Provided data
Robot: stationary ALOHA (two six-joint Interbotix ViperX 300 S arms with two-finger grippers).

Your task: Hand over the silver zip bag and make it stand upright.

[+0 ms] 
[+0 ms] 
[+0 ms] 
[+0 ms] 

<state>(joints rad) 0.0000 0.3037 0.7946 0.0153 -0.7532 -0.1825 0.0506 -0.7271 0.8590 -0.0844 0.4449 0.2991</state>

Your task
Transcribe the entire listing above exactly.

Finished exercise
Robot: stationary ALOHA (two six-joint Interbotix ViperX 300 S arms with two-finger grippers).

Your task: Hand over the silver zip bag and make it stand upright.

[+0 ms] 
[+0 ms] 
[+0 ms] 
[+0 ms] 

<state>(joints rad) 0.0000 0.3037 0.7946 0.0153 -0.7532 -0.1825 0.0506 -0.7271 0.8590 -0.0844 0.4449 0.2991</state>

The answer is complete, and the exercise is done.